Regarding Quick Sigorta's IPO, Erdemoğlu assessed the performance of Maher Holding’s publicly traded MHR Real Estate Investment Trust (REIT), acknowledging that 2024 has not been a favorable year for stock market investors, particularly due to high-interest rates affecting REITs' performance. He noted:
*"The performance of publicly traded companies is not a reflection of their intrinsic value but rather a consequence of high-interest rates. Despite this, unlike many REITs that have fallen below their IPO prices, MHRGYO has consistently traded 10-15% above its listing price throughout the year. Even now, it remains around 10% higher than its initial value. However, we believe that our stock is at least 50% undervalued.
2025-2026 will be strong years for MHRGYO, driven by ongoing real estate projects, including:
- A 350-400 unit residential project in Kurtköy (excavation work has started).

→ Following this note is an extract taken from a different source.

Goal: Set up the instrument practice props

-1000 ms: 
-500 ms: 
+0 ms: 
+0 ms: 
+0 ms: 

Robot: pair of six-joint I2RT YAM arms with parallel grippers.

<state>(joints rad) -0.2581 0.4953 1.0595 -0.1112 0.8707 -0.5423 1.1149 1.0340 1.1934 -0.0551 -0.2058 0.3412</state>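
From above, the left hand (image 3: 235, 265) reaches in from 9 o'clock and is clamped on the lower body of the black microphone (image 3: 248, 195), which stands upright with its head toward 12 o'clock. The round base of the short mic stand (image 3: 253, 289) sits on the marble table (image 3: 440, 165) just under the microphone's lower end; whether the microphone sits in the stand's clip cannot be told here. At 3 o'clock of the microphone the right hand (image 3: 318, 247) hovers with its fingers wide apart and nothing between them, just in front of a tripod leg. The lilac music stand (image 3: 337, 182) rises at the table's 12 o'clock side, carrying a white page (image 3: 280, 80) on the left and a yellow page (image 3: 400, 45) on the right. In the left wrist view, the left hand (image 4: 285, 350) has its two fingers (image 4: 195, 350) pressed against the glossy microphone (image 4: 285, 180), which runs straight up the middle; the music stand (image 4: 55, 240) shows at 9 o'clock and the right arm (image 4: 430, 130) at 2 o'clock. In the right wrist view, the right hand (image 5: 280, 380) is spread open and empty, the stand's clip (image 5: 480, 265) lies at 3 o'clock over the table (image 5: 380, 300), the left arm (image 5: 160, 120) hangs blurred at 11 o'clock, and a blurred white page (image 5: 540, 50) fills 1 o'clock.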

- A large-scale urban renewal project in Ataşehir, where agreements have been signed with 85% of property owners.
- A 45-50 unit villa project in Çekmeköy.
As these projects progress, their impact on stock value will be more apparent. Additionally, falling interest rates will accelerate construction activity.

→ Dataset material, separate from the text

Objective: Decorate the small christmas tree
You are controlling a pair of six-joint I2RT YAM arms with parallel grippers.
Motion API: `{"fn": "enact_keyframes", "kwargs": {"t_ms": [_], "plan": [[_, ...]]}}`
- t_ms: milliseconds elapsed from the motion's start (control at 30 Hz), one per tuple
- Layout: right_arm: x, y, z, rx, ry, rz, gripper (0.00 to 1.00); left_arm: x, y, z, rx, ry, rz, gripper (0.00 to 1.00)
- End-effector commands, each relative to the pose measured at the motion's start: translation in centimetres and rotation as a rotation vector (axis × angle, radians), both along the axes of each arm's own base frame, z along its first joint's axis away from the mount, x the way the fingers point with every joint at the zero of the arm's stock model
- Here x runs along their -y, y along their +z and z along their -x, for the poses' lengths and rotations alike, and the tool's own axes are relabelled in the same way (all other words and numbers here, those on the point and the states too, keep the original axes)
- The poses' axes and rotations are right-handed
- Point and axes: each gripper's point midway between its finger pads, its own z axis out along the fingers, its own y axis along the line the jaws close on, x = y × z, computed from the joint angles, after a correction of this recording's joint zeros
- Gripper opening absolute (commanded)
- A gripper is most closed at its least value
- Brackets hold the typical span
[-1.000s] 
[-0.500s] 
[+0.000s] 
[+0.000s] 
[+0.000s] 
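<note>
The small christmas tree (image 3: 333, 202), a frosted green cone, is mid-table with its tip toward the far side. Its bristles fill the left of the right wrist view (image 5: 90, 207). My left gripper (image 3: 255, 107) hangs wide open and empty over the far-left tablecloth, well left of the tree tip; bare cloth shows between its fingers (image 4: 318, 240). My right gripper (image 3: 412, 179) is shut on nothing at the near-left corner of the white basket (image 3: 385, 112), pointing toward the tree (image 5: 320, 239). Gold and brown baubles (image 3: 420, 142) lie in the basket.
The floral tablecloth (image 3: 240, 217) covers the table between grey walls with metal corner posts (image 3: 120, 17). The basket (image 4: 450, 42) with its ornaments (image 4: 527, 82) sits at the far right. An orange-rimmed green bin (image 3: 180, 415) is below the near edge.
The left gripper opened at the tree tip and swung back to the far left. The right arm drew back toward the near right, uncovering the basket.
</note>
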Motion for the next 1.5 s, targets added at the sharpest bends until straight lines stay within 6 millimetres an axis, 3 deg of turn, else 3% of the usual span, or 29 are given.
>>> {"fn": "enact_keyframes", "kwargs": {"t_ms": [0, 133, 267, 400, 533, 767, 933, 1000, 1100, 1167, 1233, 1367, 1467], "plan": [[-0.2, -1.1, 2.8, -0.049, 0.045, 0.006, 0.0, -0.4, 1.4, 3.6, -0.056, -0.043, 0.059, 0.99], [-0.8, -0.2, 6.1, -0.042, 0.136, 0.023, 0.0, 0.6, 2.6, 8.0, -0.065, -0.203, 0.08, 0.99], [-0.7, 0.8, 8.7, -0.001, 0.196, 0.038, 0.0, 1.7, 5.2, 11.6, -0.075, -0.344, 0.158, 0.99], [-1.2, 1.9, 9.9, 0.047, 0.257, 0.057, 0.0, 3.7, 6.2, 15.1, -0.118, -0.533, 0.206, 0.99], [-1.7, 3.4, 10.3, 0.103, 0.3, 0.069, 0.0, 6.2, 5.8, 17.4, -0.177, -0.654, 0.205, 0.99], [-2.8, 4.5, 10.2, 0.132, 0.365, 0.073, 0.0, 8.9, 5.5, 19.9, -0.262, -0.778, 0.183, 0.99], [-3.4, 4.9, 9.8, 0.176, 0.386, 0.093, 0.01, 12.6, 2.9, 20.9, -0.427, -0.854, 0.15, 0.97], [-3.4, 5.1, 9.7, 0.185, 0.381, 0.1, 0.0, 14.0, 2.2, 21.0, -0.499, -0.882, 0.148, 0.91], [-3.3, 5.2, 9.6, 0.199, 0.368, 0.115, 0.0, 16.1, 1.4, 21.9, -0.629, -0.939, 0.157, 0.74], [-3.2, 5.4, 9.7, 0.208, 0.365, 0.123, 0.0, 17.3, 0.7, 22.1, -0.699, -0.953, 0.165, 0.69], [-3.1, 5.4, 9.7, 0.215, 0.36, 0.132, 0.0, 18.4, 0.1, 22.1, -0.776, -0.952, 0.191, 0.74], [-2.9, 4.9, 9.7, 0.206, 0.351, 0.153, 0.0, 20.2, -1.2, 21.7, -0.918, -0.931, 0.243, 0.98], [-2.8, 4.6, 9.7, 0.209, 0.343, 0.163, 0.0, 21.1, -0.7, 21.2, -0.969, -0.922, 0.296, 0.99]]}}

For Quick Sigorta, we initially applied for an IPO in Q3 2023, but due to a backlog at the Capital Markets Board (SPK), it was delayed. We are now resubmitting with full-year financials, and if there are no further delays, we expect to go public in April or May 2025. The proceeds will be retained to strengthen the company’s capital structure."*
"A Legacy of Prioritizing Production and Education"
Regarding corporate social responsibility, Erdemoğlu emphasized that philanthropy has been guided by the values of his late father, Mehmet Erdemoğlu:
*"Our father built schools, mosques, health centers, and dormitories in Besni, where we were born, and in Gaziantep. After his passing, our family has continued these initiatives. His belief was that wealth should be shared, and we have witnessed that generosity leads to growth. His main focus was on education and production, and we uphold these priorities.

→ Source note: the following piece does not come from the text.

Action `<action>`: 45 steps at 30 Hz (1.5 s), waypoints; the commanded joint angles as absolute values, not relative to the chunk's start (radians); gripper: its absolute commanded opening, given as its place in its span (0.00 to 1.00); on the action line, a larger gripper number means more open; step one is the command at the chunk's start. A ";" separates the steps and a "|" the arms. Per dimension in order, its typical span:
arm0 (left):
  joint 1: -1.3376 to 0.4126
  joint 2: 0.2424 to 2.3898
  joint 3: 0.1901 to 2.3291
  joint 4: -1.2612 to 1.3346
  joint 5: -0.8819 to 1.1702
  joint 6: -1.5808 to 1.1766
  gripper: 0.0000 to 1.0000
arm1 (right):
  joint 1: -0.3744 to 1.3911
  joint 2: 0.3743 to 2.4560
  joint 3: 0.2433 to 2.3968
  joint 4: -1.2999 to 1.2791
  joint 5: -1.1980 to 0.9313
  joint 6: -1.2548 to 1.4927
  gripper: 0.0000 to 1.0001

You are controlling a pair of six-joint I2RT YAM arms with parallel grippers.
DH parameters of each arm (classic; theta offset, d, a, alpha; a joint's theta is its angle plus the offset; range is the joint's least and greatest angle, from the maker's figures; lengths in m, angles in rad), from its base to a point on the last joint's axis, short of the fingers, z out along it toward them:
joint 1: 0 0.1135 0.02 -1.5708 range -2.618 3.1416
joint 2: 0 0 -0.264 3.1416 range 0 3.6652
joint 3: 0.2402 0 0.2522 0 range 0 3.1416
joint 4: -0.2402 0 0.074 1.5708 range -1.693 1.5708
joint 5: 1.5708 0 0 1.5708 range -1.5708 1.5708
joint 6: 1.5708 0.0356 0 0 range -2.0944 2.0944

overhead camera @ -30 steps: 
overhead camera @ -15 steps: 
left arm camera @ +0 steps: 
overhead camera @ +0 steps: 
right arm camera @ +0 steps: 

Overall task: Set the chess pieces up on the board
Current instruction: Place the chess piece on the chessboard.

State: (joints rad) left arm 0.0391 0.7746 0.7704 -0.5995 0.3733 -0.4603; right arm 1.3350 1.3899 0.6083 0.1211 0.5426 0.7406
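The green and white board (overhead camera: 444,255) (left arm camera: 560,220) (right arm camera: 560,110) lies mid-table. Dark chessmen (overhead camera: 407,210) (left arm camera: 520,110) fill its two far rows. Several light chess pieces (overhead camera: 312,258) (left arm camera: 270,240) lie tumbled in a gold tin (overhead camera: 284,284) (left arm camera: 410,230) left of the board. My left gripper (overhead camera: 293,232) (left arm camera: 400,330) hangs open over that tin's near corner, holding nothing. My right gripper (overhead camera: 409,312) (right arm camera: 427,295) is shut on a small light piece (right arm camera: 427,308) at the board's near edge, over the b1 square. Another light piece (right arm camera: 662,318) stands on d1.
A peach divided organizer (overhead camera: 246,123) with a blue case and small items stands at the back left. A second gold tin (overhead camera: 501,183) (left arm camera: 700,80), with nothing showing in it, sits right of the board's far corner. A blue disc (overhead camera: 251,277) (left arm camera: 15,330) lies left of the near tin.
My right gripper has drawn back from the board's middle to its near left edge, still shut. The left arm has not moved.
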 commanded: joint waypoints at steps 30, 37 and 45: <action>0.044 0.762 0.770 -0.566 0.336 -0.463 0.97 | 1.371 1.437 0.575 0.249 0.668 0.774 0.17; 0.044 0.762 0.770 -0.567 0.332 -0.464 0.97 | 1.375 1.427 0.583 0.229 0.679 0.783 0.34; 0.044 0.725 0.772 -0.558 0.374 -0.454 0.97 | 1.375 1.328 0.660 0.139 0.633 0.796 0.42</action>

We recently built a school in Alanya, and our next project is a school in Nurdağı, Gaziantep, in the earthquake-affected region. This will be named the Mahmut Erdemoğlu Agricultural Vocational and Technical High School, alongside the Quick Sigorta Mine Erdemoğlu Student Dormitory."*
"I Entered Insurance When Everyone Was Exiting, and Bought a Plaza When Everyone Left"
Reflecting on his entry into the insurance sector, Erdemoğlu recounted:
*"Seven to eight years ago, I had no idea I would reach this point. When I left my family business, I had no plan, except that I did not want to be in manufacturing. The idea of insurance came from our CEO, Levent Uluçeçen. I had no prior knowledge of the industry.
At that time, the insurance sector was in crisis—companies were struggling, foreign investors were exiting, and it was perceived as a dying industry. But I saw it differently. Having experienced market cycles for 30 years, I knew that every downturn is followed by an upturn. That’s why I decided to enter the industry.
Similarly, while companies were abandoning office buildings during the pandemic, we purchased Quick Tower. It was a calculated risk—and it paid off."*
"A Word of Caution for Companies Borrowing in Foreign Currency"
Erdemoğlu warned businesses about the rising risks of foreign currency debt, stating:
"The total foreign currency debt in Turkey has risen from $125 billion to $175 billion. Many companies are betting that the exchange rate will remain stable—but geopolitical risks could prove them wrong. Businesses must be cautious."